§ Task objective
In the entries that follow, find the word "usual" and report each line it is on.

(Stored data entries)
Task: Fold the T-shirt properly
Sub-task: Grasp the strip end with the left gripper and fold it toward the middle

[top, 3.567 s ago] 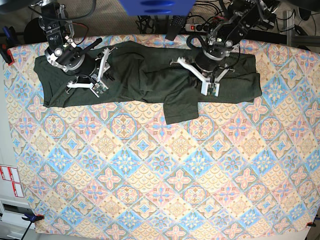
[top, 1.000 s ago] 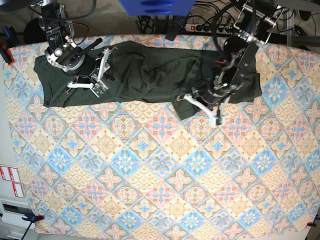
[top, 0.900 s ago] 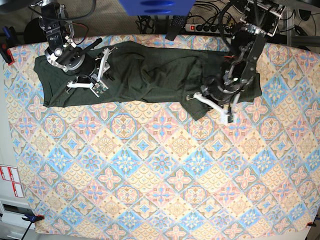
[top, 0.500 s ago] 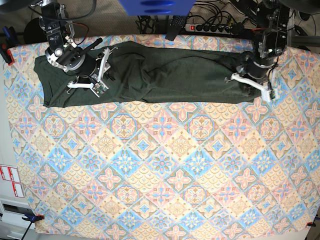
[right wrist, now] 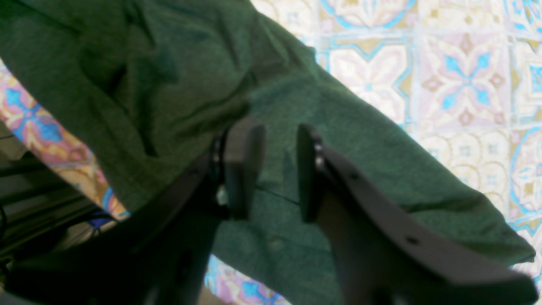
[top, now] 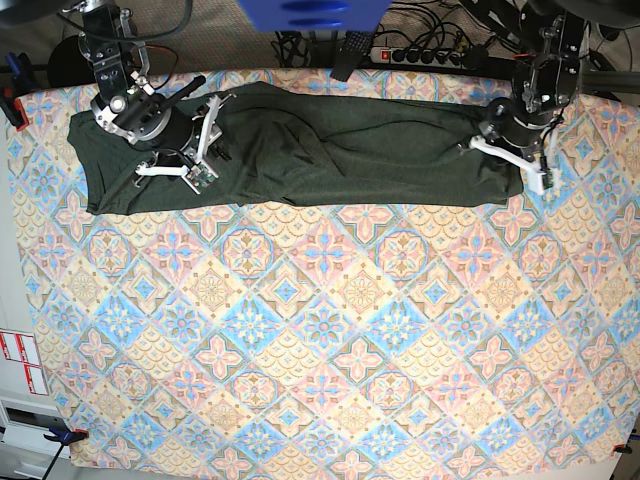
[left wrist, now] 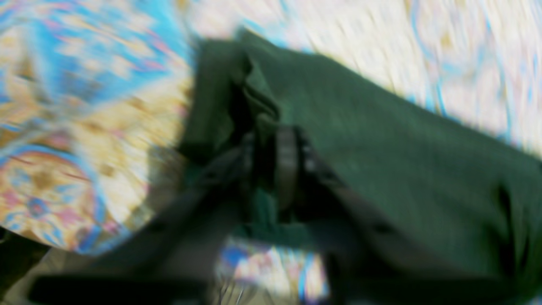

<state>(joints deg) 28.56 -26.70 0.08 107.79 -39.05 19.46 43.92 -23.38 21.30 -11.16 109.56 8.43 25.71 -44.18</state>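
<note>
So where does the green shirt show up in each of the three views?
Base: the shirt lies stretched along the far edge of the table.
Left wrist: blurred; it fills the centre and right, running behind the left gripper.
Right wrist: it crosses from upper left to lower right, under the right gripper.
Shared landmark: the patterned tablecloth.

a robot lab; patterned tablecloth point(top: 320, 330) (clamped), power strip point(top: 420, 55) and cables point(top: 440, 25) behind

Patterned table point(top: 330, 340) bears T-shirt point(top: 330, 150), spread along far edge
</note>
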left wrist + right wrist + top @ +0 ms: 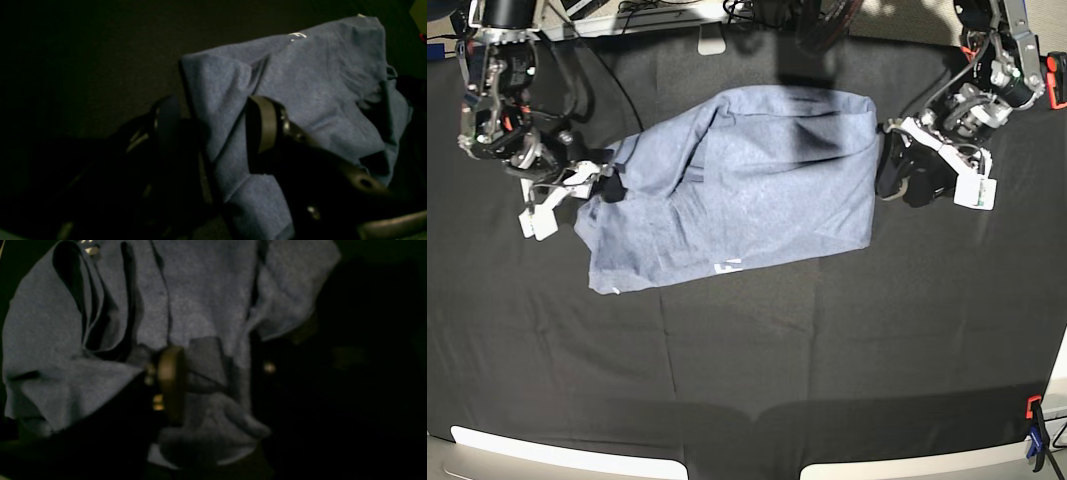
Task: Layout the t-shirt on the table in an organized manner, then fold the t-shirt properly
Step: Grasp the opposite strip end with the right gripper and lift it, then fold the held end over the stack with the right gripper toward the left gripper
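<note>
Soft blue-grey cotton t-shirt (747, 185), rumpled, upper centre of black fabric table (757, 370); left gripper (895, 172) wide open w/ cloth betw. jaws, right gripper (599, 182) part-closed round edge, hold unclear; risk: 1-sided pull bunches shirt.

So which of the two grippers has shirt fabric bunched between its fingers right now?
The right gripper, at the t-shirt's crumpled sleeve end. The left gripper stands open at the straighter opposite edge, with cloth lying between its spread fingers.
</note>
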Controlling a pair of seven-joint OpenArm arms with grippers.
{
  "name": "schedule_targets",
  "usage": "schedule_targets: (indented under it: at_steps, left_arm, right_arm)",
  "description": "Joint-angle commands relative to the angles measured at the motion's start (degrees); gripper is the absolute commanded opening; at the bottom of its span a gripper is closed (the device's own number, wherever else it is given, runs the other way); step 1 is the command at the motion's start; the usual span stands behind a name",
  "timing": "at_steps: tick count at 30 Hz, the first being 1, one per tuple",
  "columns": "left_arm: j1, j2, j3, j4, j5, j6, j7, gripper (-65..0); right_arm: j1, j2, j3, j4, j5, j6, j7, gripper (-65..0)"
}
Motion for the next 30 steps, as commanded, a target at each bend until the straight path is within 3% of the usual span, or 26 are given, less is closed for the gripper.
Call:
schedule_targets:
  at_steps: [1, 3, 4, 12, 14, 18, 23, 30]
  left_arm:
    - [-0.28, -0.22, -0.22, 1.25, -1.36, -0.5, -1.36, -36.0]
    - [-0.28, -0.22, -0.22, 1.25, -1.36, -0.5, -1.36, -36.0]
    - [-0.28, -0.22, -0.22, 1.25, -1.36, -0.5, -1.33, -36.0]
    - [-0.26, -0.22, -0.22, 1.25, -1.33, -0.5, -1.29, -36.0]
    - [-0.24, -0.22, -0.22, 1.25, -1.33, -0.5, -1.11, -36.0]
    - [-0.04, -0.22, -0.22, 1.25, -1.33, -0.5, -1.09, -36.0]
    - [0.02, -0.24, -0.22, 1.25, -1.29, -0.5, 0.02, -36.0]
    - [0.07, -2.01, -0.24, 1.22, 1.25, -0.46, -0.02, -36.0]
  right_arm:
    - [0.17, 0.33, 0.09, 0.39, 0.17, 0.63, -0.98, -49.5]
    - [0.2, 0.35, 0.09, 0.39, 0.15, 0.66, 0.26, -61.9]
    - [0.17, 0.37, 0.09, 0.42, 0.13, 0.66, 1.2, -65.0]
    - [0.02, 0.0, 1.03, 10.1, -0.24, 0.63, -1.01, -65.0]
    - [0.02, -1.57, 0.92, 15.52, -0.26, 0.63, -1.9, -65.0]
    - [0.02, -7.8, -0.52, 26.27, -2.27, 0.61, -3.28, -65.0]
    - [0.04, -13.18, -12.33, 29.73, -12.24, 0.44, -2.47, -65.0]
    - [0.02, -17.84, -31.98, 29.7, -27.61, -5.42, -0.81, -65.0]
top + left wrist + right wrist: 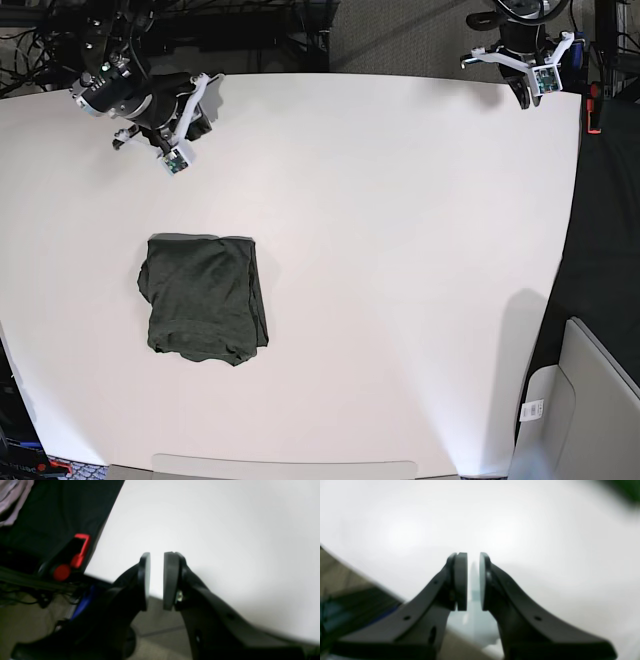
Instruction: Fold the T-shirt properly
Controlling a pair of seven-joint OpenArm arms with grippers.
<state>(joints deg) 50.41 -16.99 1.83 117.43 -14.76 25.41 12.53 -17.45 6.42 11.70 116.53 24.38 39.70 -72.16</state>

§ Answer space
  "description": "Joint-angle commands relative to the angles measured at the motion's start (degrees); gripper is the absolute commanded opening; at the bottom of its span a gripper is closed (the device's own number, wherever else it is given, runs the other way); step 1 is the command at the motion's start; the usual span stands behind a name",
Motion for the next 30 steps, as commanded, a target at each bend until the straight path is within 3% of the usual span, or 26 are given, less is closed for the gripper.

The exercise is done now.